WHAT TO PRODUCE —
Once the line holding "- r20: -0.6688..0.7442" is found in the listing below, write it out and each later line exactly, up to and including the one holding "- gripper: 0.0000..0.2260".
========
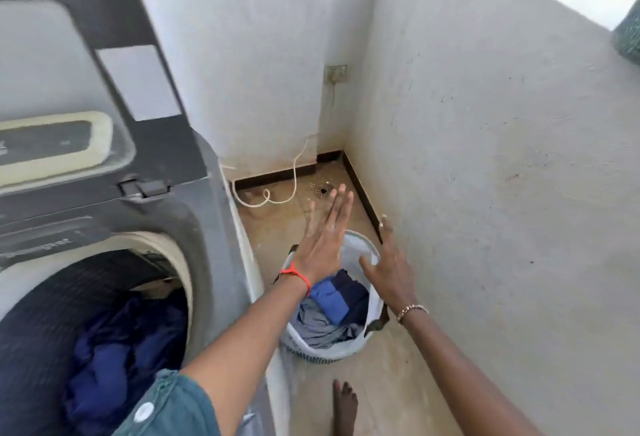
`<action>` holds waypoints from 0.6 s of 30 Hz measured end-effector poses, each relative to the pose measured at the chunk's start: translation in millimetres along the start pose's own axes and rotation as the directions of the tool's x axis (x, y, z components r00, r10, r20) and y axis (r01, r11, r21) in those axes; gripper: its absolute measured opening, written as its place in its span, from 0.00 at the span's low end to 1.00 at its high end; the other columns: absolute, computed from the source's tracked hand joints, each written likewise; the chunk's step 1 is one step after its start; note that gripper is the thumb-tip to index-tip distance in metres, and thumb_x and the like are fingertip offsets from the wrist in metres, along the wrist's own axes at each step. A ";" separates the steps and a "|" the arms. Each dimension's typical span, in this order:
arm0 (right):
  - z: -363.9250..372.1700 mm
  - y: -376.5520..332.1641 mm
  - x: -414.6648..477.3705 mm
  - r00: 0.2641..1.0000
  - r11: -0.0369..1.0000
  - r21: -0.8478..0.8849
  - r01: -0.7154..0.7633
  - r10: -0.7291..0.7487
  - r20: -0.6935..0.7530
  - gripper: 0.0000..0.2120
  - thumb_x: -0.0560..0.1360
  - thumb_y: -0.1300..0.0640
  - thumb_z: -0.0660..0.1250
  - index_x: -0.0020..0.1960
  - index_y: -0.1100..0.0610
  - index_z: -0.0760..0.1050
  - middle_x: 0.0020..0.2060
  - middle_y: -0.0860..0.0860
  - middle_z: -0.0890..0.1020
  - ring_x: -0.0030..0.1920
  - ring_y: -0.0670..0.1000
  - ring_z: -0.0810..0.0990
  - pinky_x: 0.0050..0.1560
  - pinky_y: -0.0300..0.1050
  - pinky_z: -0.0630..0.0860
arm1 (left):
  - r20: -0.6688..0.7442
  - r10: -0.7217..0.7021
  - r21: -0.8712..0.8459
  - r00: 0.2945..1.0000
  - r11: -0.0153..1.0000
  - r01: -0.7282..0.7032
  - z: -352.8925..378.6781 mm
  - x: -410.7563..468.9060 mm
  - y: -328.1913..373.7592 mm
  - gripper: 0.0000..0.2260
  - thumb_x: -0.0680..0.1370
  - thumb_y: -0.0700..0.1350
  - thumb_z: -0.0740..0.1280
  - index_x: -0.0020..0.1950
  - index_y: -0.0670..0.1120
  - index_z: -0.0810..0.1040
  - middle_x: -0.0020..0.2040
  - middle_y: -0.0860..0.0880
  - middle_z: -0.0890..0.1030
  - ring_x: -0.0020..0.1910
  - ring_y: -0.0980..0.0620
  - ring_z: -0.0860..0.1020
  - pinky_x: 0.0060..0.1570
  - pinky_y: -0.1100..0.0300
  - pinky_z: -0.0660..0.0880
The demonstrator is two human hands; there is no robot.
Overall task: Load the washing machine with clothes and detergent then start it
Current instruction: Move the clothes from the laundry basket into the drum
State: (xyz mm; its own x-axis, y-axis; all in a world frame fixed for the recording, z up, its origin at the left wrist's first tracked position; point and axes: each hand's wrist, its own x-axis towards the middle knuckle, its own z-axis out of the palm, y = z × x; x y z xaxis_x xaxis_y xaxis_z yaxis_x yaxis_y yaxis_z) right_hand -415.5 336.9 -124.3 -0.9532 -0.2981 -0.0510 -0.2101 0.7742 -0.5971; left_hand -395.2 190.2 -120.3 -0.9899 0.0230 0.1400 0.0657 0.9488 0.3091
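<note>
While dark blue clothes [114, 359] already lie in the grey top-loading washing machine's [194, 214] open drum, both empty, spread hands, left hand [322, 241] and right hand [389, 269], hover over the white mesh laundry basket [363, 245], seemingly half-full of blue and grey garments [332, 307], with detergent and starting left.

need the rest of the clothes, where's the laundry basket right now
In the head view, the laundry basket sits on the floor at lower centre, right of the washing machine and near the wall, under both open hands.
</note>
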 end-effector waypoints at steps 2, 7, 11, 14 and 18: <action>24.5 36.2 14.0 0.998 1.000 -0.002 -0.004 0.004 0.059 0.39 0.73 0.56 0.65 0.75 0.56 0.46 0.67 0.60 0.70 0.62 0.60 0.73 0.56 0.51 0.72 | 0.016 -0.007 0.106 1.000 0.994 0.006 49.5 6.0 -16.3 0.47 0.64 0.35 0.62 0.75 0.45 0.36 0.77 0.44 0.46 0.76 0.45 0.43 0.72 0.39 0.53; 116.0 118.8 32.9 0.984 1.000 0.003 -0.008 0.008 0.180 0.40 0.74 0.54 0.65 0.75 0.58 0.41 0.76 0.52 0.50 0.75 0.54 0.52 0.74 0.48 0.55 | 0.098 0.034 0.280 0.995 0.958 -0.060 175.0 7.2 -55.7 0.46 0.62 0.34 0.61 0.77 0.42 0.42 0.77 0.47 0.39 0.77 0.47 0.43 0.71 0.39 0.43; 221.7 197.7 37.5 0.957 0.998 -0.063 -0.028 0.045 0.288 0.45 0.75 0.50 0.64 0.70 0.56 0.29 0.73 0.48 0.38 0.76 0.52 0.41 0.74 0.43 0.39 | 0.203 0.100 0.325 0.974 0.932 -0.163 304.1 -1.5 -82.6 0.47 0.64 0.32 0.61 0.76 0.44 0.37 0.78 0.48 0.42 0.76 0.47 0.39 0.70 0.35 0.43; 287.1 239.5 35.6 0.961 0.976 -0.211 -0.052 0.107 0.257 0.60 0.66 0.45 0.73 0.72 0.60 0.28 0.75 0.58 0.51 0.75 0.57 0.52 0.75 0.51 0.50 | 0.249 0.179 0.360 0.952 0.895 -0.263 381.0 -15.5 -103.3 0.48 0.66 0.34 0.65 0.76 0.44 0.35 0.77 0.48 0.40 0.76 0.47 0.40 0.69 0.35 0.44; 345.4 275.2 44.3 0.968 0.915 -0.400 0.045 0.059 0.244 0.71 0.50 0.36 0.78 0.74 0.66 0.39 0.69 0.63 0.68 0.69 0.61 0.68 0.71 0.53 0.54 | 0.287 0.268 0.367 0.920 0.856 -0.364 442.9 -21.6 -131.9 0.36 0.67 0.34 0.52 0.75 0.44 0.50 0.76 0.47 0.54 0.75 0.47 0.56 0.69 0.36 0.45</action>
State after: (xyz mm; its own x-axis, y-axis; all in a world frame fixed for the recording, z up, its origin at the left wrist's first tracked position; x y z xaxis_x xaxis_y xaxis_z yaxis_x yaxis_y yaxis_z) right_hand -440.5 343.8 -567.4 -0.8818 -0.3794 -0.2803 -0.3225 0.9185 -0.2287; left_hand -438.2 204.1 -580.7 -0.9290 0.3655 -0.0586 0.3701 0.9197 -0.1310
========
TASK OUTPUT —
  - r20: -0.6688..0.7442
  - r10: -0.7217..0.7021
  - r21: -0.8712..0.8459
  - r00: 0.2945..1.0000
  - r11: -0.0153..1.0000
  - r01: -0.7282..0.7032
  - z: -352.8925..378.6781 mm
  - x: -410.7563..468.9060 mm
  - y: -328.1913..373.7592 mm
  - gripper: 0.0000..0.2260

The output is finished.